Employée du groupe Transat depuis 2001, j’ai postulé pour la première fois en mars 2017  à la campagne de recrutement de ma compagnie pour un congé solidaire dans un pays en voie de développement. Fortement impliquée dans le tourisme durable, Transat participe à ce programme depuis 2010, mais les circonstances et ma situation familiale ne m’avaient pas permis de tenter ma chance avant cette année. Mais 2017 fut l’année où les étoiles se sont alignées pour que ma candidature soit retenue ! Fin avril, je recevais la confirmation de l’acceptation de mon dossier.

Ironie du sort, en juillet 2001, avant d’être embauchée par Transat, j’avais postulé au CECI pour faire de la coopération internationale pendant mes quelques mois sans emploi. Suite à une entrevue, j’avais été acceptée par le CECI, et la même semaine, je recevais une offre d’emploi chez Air Transat…  Le cœur déchiré entre ces 2 opportunités, j’ai accepté l’offre d’emploi, et ainsi, renoncé à la coopération internationale… 16 ans plus tard, Transat me redonne ma chance grâce au programme de congé solidaire avec Uniterra et me permet de réaliser cette expérience !

Entre le mois d’avril où je reçois la confirmation avec l’euphorie qui l’accompagne, jusqu’à mon départ, prévu en septembre 2017, plusieurs étapes se sont passées.

D’abord, beaucoup de documentations à lire. Entre les guides, codes de conduite, normes et politiques, rien n’est laissé au hasard. Tout est très bien encadré au CECI et la machine est très bien rodée. Puis vient le temps de la confirmation du pays d’affectation et de la mission. Pour ma part, c’est en mai que j’ai reçu la confirmation que je partirai au Pérou à Tarapoto aux pieds de la forêt Amazonienne, au sein de l’Université César Vallejo pour une mission en tourisme reliée au marketing digital, mon domaine professionnel.
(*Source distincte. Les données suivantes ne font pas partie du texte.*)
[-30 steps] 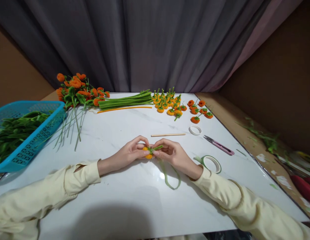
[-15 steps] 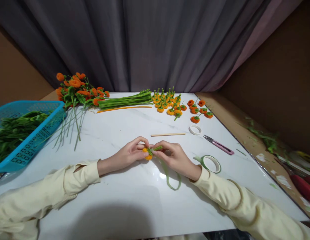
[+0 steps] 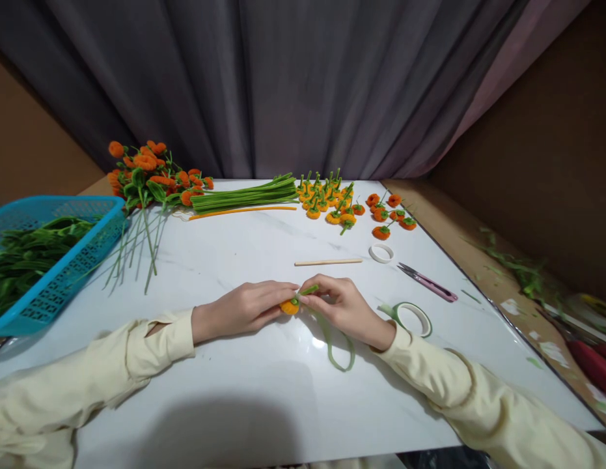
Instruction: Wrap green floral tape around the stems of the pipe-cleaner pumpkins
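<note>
A yellow-orange fuzzy flower head (image 3: pixel 289 307) with a short green stem (image 3: pixel 310 290) is between my two hands, just above the table. My left hand (image 3: pixel 244 308) holds the flower head at its fingertips, the fingers straight and pressed together. On the stem side, my right hand (image 3: pixel 344 309) pinches the stem together with a strip of green floral tape. Below my right hand the loose tape (image 3: pixel 349 358) curls in a loop on the table. The exact wrap at the stem base is hidden by my fingers.
On the white table (image 3: pixel 224 397) lie a green tape roll (image 3: pixel 428 324), pink-handled snips (image 3: pixel 429 284), a white tape ring (image 3: pixel 381 260) and a thin stick (image 3: pixel 328 262). Behind are yellow flower heads (image 3: pixel 322 202), orange ones (image 3: pixel 381 231) and green stems (image 3: pixel 244 197). A blue basket (image 3: pixel 73 273) holds leaves.
My left hand's raised, bent fingers have straightened and lowered over the flower. My right hand keeps its pinch in nearly the same place.
</note>
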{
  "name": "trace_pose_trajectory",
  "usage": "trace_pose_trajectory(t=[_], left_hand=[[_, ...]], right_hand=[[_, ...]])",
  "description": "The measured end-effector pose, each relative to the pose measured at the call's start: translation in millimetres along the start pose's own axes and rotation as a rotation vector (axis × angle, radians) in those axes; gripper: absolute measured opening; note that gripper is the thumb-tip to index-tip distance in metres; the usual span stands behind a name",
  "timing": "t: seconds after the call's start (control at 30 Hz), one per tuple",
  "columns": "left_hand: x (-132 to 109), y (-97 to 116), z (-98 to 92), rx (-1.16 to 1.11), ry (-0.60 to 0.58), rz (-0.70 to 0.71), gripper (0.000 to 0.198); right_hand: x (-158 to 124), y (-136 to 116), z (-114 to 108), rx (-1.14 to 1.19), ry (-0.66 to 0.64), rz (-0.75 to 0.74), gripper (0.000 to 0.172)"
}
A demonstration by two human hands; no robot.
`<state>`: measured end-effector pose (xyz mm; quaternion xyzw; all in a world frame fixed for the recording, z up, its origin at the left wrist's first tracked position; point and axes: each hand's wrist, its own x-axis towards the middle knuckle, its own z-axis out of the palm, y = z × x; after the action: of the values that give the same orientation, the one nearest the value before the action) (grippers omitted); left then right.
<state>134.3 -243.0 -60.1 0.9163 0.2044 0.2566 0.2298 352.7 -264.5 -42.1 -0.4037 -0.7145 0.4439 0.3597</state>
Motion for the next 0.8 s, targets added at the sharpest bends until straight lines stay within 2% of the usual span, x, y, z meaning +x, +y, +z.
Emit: trace_pose_trajectory(t=[0.17, 0.33, 0.57, 0.8], left_hand=[[-1.4, -1.4, -0.3, 0.012, 0.008, 0.011, 0.031], [-1.8, -2.3, -1.1, 0.152, -0.018, 0.094, 0.030], [-0.2, -0.5, -1.9, 0.129, -0.074, 0.047, 0.029], [-3.4, -4.3, -0.1, 0.219, -0.008, 0.183, 0.029]], right_hand=[[0.2, -1.0, 0.1, 0.064, -0.035, 0.020, 0.015], [-0.5, -3.2, 0.2, 0.107, -0.042, 0.037, 0.018], [-0.8, -3.3, 0.5, 0.160, -0.054, 0.065, 0.023], [-0.9, -5.0, 0.3, 0.185, -0.059, 0.073, 0.023]])
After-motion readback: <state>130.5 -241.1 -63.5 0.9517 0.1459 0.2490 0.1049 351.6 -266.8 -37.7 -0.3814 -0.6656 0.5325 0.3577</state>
En juin, j’ai participé aux 2 jours de formation pré-départ où les quelques 12 coopérants en devenir que nous étions, avons reçu beaucoup d’informations et de conseils et avons participé à de nombreux ateliers et mises en situation pour mieux appréhender le rôle d’un coopérant. Ces 2 jours furent très riches et nous ont fournis une foule d’outils pour nous préparer avant, pendant et après le séjour.
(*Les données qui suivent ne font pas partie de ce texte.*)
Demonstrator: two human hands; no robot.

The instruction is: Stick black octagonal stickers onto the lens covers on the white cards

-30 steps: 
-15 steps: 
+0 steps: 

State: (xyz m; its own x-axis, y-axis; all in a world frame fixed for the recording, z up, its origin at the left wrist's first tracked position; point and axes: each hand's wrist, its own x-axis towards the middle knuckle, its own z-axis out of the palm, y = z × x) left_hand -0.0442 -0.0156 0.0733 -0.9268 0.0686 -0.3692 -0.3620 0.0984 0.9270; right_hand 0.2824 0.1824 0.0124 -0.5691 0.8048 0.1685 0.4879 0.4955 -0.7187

Pour ma part, j’ai pris l’été pour perfectionner mon espagnol : lecture, films, nouvelles en espagnol, et surtout révision du vocabulaire professionnel que je ne suis pas habituée à utiliser dans le cadre régulier de mon travail. Fidèle à mon sens de l’organisation, je dresse mes listes : vocabulaire spécialisé, outils de travail, choses à ne pas oublier… Je veux libérer mon esprit le plus possible pour l’inattendu…
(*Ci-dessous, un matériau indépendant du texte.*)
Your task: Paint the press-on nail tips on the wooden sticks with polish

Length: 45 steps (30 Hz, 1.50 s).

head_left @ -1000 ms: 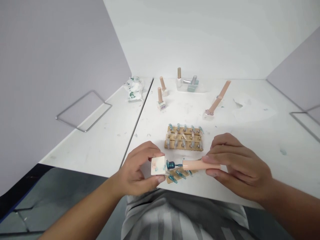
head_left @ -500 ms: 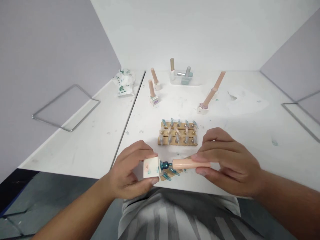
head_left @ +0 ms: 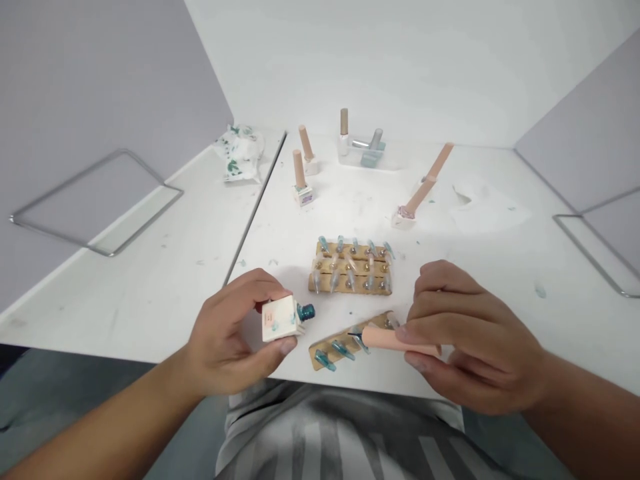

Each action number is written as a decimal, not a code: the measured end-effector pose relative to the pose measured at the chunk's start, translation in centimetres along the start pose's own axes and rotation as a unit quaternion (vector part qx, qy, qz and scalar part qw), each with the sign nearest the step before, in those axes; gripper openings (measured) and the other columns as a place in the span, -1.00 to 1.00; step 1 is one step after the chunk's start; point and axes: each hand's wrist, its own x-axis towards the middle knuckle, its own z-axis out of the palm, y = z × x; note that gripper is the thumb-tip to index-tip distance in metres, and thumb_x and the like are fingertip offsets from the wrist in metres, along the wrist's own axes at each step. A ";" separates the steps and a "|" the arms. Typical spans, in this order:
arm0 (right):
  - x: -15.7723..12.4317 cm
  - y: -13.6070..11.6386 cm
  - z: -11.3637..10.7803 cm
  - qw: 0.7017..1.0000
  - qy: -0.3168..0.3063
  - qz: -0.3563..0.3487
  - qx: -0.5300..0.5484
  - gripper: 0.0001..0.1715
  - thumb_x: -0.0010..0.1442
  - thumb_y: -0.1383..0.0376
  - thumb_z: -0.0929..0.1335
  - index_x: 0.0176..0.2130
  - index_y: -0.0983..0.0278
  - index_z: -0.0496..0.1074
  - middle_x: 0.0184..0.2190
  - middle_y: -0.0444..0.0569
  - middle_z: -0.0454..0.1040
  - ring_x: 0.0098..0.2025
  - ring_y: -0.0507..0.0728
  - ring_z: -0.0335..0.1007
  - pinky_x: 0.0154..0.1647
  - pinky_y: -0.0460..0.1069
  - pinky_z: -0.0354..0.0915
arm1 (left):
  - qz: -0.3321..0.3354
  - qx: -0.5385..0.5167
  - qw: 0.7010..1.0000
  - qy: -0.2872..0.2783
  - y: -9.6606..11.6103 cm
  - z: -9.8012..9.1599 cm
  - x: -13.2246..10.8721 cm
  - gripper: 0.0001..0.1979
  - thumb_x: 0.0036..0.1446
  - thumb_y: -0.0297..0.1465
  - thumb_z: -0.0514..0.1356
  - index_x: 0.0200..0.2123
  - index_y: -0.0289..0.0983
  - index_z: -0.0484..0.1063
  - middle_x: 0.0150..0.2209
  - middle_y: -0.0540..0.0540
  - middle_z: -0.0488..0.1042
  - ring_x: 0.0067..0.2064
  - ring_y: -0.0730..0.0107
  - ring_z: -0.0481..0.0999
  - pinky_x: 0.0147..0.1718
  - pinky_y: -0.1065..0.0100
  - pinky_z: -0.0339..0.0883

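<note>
My left hand (head_left: 240,337) grips a white square nail polish bottle (head_left: 280,319), tipped on its side with its teal, glittery neck pointing right. Between the thumb and fingers of my right hand (head_left: 465,333) is the nail polish brush (head_left: 390,338), held by its peach cap. The dark brush tip is over a pale nail tip on the slanted cardboard strip (head_left: 327,343); whether they touch I cannot tell. Two nail tips at the strip's left end are teal. Behind it lie several cardboard strips (head_left: 350,268) carrying clear and pale teal nail tips on round metal holders.
Peach-capped bottles stand at the back left (head_left: 303,193) and right (head_left: 404,217). A clear tray (head_left: 367,158) with more bottles is at the back. Crumpled, green-stained wipes (head_left: 243,157) lie left, a white sheet (head_left: 493,207) right. Metal frames (head_left: 113,253) flank the table.
The brush has come out of the bottle neck and moved over the slanted strip. My left hand has drawn the bottle left, away from it.
</note>
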 end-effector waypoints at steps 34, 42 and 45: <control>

Puis en août, premiers contacts avec les équipes locales pour peaufiner les détails du mandat et confirmation du billet d’avion. Cette fois-ci, les choses sont bel et bien réelles. La fébrilité monte d’un cran. Les préparatifs se précisent. J’orchestre la vie de famille – sans moi-  pour les 3 semaines de mon absence, et délègue les dossiers importants au travail.

Présentement, je suis à J-7 du départ. Ma valise n’est pas encore faite, mais mes listes oui ! Comme dirait Arthur Ashe : “Une des clés du succès est la confiance en soi. Une des clés de la confiance en soi est la préparation.”